__TASK ITEM__
In your reply, reproduce the lines from the first one below to the line containing "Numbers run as", inclusive, exactly as they stand.

__EXERCISE DATA__
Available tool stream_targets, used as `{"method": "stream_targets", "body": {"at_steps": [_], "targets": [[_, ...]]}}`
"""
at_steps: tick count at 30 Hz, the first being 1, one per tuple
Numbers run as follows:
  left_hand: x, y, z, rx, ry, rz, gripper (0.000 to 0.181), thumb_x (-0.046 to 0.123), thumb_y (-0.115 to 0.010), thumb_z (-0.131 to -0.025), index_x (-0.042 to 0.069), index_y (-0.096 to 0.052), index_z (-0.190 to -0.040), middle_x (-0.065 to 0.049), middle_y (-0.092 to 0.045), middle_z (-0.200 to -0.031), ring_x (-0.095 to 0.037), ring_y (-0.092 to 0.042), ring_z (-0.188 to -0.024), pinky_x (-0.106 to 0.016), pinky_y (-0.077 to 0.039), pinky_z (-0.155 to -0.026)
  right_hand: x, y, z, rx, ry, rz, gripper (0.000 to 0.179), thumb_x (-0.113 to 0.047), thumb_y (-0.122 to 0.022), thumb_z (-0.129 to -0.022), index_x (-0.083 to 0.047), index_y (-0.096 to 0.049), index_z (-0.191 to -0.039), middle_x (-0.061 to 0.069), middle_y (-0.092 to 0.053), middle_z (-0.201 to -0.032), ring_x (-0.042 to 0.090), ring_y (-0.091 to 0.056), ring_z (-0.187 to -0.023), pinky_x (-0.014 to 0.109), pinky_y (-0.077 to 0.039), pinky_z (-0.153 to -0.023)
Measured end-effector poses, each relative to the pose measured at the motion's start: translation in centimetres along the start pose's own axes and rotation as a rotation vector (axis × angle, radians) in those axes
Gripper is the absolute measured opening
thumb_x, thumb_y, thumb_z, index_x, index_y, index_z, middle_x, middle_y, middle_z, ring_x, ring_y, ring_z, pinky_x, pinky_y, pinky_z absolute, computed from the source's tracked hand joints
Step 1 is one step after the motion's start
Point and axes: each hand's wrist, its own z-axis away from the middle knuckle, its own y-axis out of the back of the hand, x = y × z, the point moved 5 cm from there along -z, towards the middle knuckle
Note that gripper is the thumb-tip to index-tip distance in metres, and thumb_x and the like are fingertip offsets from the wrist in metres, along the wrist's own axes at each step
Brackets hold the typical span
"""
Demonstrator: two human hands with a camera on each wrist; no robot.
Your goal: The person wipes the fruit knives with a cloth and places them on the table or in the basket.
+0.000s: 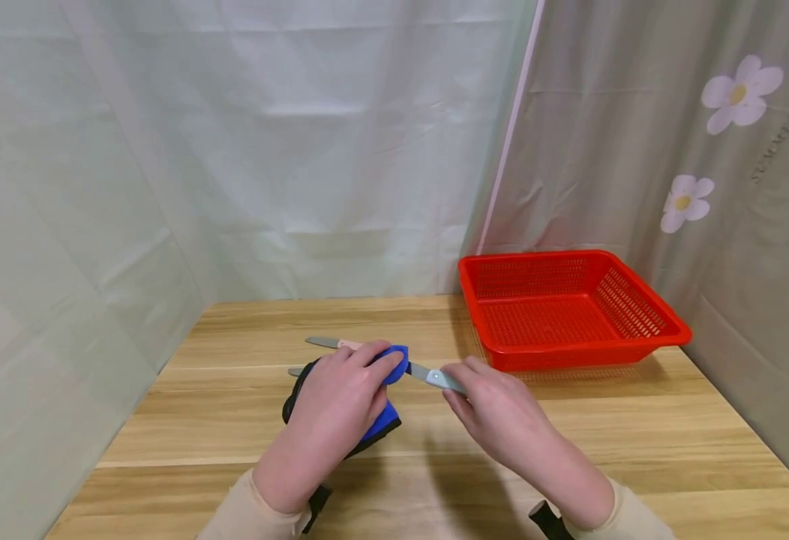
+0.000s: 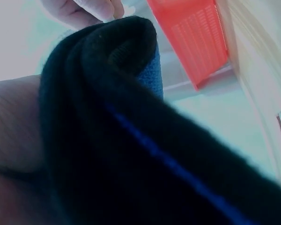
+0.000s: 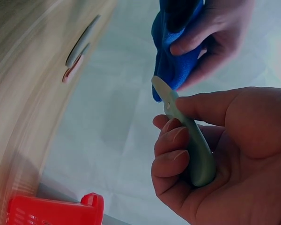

__ANSWER TO THE PROBLEM__
Available tool stream_targets, used as `{"method": "stream_targets", "body": {"at_steps": [_], "targets": [[_, ...]]}}`
"""
at_steps: tick count at 30 Hz, the first being 1, one per tuple
Numbers run as follows:

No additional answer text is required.